Zou, Minghao and Liu, Shangkun and Zeng, Qingtian and Zhang, Xue and Yuan, Guiyuan and Hao, Xiaoshuai and Liu, Jun and Zhou, Wei (2026) Pose-Guided Multi-Cue Explicit Query Construction for Disambiguating Human-Object Interactions. IEEE Transactions on Circuits and Systems for Video Technology. ISSN 1051-8215
paper.pdf - Accepted Version
Available under License Creative Commons Attribution.
Download (1MB)
Abstract
Human-Object Interaction (HOI) detection remains challenging due to the semantic ambiguity of interaction categories and the limited discriminability of their feature representations. Existing approaches often improve recognition by employing sophisticated models or auxiliary textual annotations. While effective in certain gains, these solutions incur additional computational or annotation costs and struggle to capture intrinsic interaction regularities.
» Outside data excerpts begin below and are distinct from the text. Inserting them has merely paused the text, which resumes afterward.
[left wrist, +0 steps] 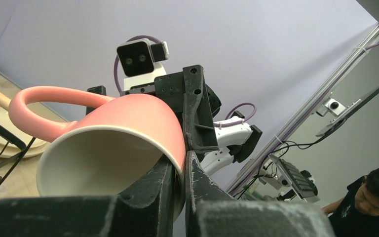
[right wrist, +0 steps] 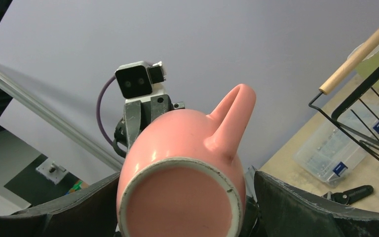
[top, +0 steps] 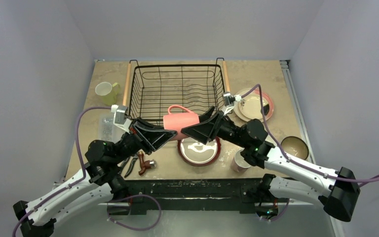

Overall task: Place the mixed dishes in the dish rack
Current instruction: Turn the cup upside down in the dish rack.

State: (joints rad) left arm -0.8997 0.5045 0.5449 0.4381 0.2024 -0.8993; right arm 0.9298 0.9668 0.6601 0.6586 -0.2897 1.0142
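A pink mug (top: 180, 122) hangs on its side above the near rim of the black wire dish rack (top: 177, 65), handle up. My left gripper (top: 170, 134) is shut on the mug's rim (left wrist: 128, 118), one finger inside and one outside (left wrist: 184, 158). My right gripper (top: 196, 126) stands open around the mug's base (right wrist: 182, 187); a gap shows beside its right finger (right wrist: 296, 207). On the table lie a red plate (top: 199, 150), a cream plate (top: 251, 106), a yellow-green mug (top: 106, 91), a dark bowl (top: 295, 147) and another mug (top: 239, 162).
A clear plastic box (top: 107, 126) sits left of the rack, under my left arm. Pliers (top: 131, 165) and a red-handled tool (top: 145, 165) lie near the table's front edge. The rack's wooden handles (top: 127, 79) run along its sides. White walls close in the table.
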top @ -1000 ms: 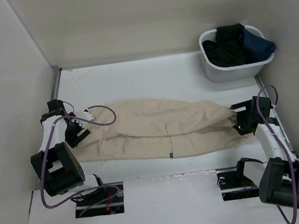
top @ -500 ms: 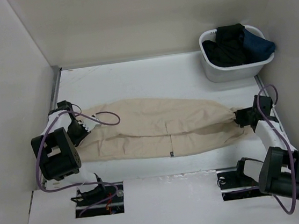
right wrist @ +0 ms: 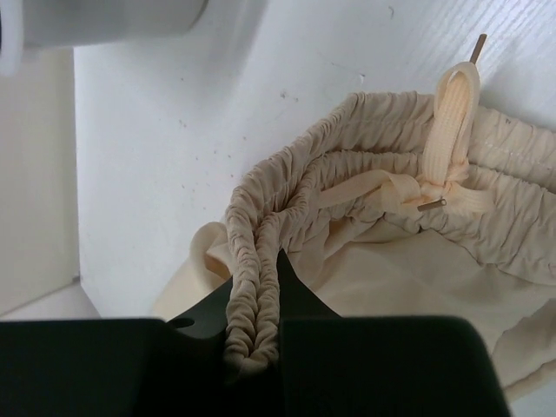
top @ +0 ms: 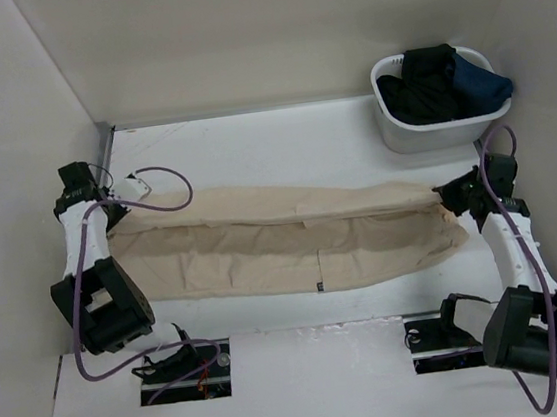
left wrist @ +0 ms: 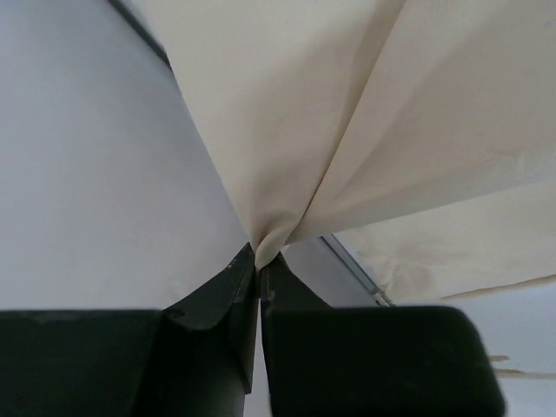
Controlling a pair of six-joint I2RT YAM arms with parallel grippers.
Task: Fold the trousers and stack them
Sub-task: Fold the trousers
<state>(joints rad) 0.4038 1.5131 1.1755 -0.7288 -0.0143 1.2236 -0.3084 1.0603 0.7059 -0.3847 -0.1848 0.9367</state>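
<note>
Trousers [top: 283,243] lie at full length across a white table [top: 281,138], legs toward the left and waist toward the right, with both arms gripping the far edge at opposite ends. The left gripper [left wrist: 258,261] is pressed together on a pinch of beige cloth at the leg end, the fabric fanning out from its tips. The right gripper [right wrist: 261,278] is clamped on the gathered elastic waistband [right wrist: 347,165], with the drawstring [right wrist: 452,113] looped just beyond it. Between the two grips the far edge is drawn fairly straight. The near half rests wrinkled on the table, and a small dark tag [top: 320,287] shows at its near edge.

Judged from this, the work is at an early stage. The grips for a lengthwise fold appear set, but the garment is not yet halved, no crosswise fold has been made, and no stack is in sight.

The table is plain white board, hemmed on three sides by pale walls. A white basket [top: 390,130] holding dark clothes [top: 435,80] stands in the far right corner, well apart from the trousers. Purple cables [top: 159,172] loop along both arms.
</note>
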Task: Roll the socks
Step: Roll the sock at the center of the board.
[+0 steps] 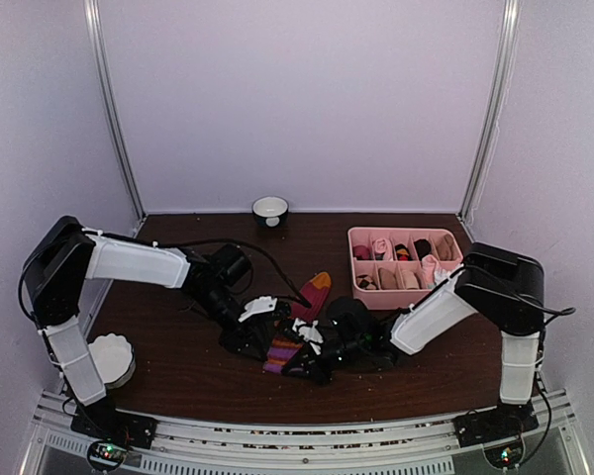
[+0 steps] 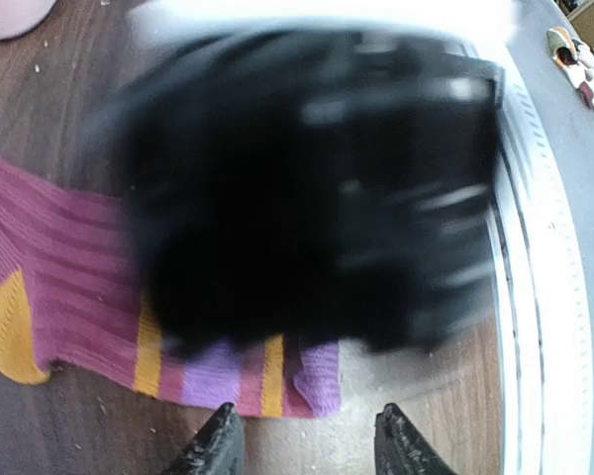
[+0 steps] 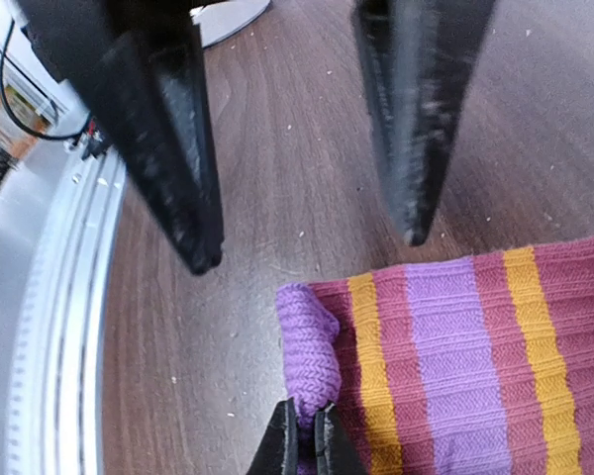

To address these issues, we propose Pose-Guided Multi-Cue Explicit Query Construction (PM-EQC), a unified Transformer-based framework that builds upon collaborative modeling of appearance, spatial, and pose cues for discriminative interaction reasoning. At its core, the Collaborative Multi-Cue Query Constructor (CM-CQC) jointly models dependencies among visual cues to generate explicit query embeddings. CM-CQC further incorporates a hierarchical pose contextualization mechanism: global body configurations adaptively guide attention to local critical joints, yielding fine-grained pose embeddings and more precise interaction disambiguation. Owing to its modular design, PM-EQC integrates seamlessly with diverse backbones and benefits from their advances. Extensive experiments on PhysLab, HICO-DET, and V-COCO datasets demonstrate that PM-EQC achieves state-of-the-art performance, and the code is publicly available at https://github.com/ZMHSDUST/ PM-EQC.